#### Exercise requirements
For the records that follow, please set down exactly the lines between the one holding "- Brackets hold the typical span" and the one holding "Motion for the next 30", inclusive, and only those.

#### Records shown

- - - - - - -

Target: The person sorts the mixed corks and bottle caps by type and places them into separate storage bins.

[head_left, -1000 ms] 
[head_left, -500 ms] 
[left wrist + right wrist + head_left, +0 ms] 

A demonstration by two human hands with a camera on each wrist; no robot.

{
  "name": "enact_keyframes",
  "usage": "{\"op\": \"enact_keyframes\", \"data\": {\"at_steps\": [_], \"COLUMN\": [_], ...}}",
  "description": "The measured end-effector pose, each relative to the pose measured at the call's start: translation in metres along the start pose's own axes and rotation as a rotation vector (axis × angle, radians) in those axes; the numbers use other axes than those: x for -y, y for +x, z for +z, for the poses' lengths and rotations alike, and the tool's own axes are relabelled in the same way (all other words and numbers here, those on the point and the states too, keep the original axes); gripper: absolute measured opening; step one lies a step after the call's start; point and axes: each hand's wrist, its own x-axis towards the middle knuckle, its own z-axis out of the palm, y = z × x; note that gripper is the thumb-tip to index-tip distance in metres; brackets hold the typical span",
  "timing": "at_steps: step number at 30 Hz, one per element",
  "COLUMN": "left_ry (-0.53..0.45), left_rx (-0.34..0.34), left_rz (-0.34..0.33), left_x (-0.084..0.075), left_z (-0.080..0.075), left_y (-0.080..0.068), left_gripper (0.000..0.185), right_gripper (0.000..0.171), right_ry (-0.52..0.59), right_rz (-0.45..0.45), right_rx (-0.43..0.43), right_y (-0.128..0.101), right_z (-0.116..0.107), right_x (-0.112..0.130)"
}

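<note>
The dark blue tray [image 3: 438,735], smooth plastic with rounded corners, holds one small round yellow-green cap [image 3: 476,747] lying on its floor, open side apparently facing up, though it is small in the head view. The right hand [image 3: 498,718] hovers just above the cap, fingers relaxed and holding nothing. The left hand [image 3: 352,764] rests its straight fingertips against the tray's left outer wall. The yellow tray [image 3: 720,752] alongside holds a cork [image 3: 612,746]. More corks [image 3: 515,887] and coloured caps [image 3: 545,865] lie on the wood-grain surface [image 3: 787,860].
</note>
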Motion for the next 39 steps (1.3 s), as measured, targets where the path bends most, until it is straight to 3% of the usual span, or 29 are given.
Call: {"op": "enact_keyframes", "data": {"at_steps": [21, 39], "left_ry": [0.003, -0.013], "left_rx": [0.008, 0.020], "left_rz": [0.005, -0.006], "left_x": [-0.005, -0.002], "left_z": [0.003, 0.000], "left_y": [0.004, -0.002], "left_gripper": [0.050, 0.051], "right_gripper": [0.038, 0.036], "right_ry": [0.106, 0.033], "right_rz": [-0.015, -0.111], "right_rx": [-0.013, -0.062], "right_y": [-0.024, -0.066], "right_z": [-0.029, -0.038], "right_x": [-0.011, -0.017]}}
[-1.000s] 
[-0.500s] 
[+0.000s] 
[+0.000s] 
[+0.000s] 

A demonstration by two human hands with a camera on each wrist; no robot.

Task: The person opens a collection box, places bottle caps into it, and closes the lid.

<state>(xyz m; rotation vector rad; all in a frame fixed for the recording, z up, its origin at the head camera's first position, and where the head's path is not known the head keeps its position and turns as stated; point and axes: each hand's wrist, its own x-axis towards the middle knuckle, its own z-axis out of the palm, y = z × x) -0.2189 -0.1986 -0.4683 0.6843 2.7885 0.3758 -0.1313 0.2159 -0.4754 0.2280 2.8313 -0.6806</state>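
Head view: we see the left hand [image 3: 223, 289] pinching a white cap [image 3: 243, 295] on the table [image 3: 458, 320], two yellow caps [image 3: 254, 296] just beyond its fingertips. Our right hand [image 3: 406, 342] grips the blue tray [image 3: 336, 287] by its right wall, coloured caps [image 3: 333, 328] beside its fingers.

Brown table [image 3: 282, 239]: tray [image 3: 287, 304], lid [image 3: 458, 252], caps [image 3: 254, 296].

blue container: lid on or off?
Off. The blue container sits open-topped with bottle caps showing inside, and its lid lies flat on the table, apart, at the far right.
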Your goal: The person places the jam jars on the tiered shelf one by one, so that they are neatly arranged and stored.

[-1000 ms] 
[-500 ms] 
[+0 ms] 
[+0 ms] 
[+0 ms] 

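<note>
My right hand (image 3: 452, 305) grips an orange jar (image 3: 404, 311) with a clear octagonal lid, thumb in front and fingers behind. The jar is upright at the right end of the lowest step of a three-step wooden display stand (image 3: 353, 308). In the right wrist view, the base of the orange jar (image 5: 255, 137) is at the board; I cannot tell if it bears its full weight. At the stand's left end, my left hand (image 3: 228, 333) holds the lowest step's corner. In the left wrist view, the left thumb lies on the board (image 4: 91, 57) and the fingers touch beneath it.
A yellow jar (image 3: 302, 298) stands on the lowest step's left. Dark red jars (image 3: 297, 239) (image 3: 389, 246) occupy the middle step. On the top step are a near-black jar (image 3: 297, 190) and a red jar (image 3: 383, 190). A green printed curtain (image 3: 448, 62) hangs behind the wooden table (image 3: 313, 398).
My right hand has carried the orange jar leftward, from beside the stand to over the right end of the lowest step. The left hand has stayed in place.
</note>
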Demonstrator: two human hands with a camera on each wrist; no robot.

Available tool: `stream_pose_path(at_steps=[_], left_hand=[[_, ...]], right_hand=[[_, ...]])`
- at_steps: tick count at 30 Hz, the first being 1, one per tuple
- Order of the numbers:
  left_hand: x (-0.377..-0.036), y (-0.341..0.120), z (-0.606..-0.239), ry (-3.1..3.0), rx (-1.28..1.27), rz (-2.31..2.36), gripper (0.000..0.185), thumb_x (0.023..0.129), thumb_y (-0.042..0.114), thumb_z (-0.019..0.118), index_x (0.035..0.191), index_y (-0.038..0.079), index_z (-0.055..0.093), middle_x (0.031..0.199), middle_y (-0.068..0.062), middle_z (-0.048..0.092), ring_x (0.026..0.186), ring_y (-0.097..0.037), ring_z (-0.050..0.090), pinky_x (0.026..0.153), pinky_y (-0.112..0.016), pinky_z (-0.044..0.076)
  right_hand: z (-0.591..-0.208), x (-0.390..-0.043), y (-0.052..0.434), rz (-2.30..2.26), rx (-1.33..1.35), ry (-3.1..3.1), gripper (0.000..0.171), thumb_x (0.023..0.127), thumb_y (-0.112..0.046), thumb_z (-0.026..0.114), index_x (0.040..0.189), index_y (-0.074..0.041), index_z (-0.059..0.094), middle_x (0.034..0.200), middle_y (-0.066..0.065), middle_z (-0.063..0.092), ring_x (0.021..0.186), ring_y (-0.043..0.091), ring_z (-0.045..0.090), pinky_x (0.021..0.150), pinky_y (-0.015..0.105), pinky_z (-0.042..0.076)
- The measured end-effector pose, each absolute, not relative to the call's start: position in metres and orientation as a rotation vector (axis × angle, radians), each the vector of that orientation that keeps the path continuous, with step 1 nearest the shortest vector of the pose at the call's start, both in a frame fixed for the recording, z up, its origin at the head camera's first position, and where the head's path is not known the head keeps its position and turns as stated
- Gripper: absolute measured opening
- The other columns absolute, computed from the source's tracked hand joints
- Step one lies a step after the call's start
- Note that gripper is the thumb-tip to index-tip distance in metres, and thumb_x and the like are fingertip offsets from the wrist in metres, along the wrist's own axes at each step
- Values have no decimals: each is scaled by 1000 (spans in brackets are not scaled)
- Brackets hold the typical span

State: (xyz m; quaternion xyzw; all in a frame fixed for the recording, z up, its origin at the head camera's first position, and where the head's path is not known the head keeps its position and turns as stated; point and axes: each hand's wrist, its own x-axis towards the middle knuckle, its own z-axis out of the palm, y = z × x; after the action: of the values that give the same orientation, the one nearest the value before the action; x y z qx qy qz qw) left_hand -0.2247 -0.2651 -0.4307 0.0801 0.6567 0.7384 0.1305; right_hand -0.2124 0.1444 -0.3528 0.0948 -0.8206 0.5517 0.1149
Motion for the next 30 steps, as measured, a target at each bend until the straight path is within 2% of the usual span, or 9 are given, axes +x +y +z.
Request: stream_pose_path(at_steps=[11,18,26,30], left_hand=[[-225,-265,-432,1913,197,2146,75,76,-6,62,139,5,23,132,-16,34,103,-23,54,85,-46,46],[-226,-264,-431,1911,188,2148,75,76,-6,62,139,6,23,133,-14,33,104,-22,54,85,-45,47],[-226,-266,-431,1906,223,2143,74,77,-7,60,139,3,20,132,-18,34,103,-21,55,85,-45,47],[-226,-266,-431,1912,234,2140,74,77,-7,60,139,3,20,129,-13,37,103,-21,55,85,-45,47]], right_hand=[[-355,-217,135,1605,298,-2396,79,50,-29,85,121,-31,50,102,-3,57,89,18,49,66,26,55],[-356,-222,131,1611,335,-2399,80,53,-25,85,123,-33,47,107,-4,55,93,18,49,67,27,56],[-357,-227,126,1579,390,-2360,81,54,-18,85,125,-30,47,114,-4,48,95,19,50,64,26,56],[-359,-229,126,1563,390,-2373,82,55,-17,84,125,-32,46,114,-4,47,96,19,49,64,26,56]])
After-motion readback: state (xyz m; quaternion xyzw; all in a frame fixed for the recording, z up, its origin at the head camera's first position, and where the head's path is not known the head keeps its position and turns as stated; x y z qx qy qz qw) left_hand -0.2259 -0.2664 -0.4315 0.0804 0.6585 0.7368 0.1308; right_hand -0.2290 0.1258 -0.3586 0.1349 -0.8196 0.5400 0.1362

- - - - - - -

#### Reply
- Brackets hold the typical span

State: (xyz m; quaternion xyzw; all in a frame fixed for the recording, z up, its origin at the head camera's first position, and where the head's path is not known the head keeps its position and turns as stated; point and axes: each hand's wrist, its own x-axis towards the middle knuckle, its own z-axis out of the palm, y = z × x; after the action: of the values that give the same orientation, the one nearest the value before the action; x y z qx qy qz qw) left_hand -0.2247 -0.2651 -0.4307 0.0801 0.6567 0.7384 0.1305; right_hand -0.2124 0.1444 -0.3528 0.0948 -0.8206 0.5517 0.1149
Motion for the next 30 steps, as measured, a target at each bend until the straight path is within 2% of the usual span, or 9 are given, axes +x +y +z.

No more work remains on this exercise.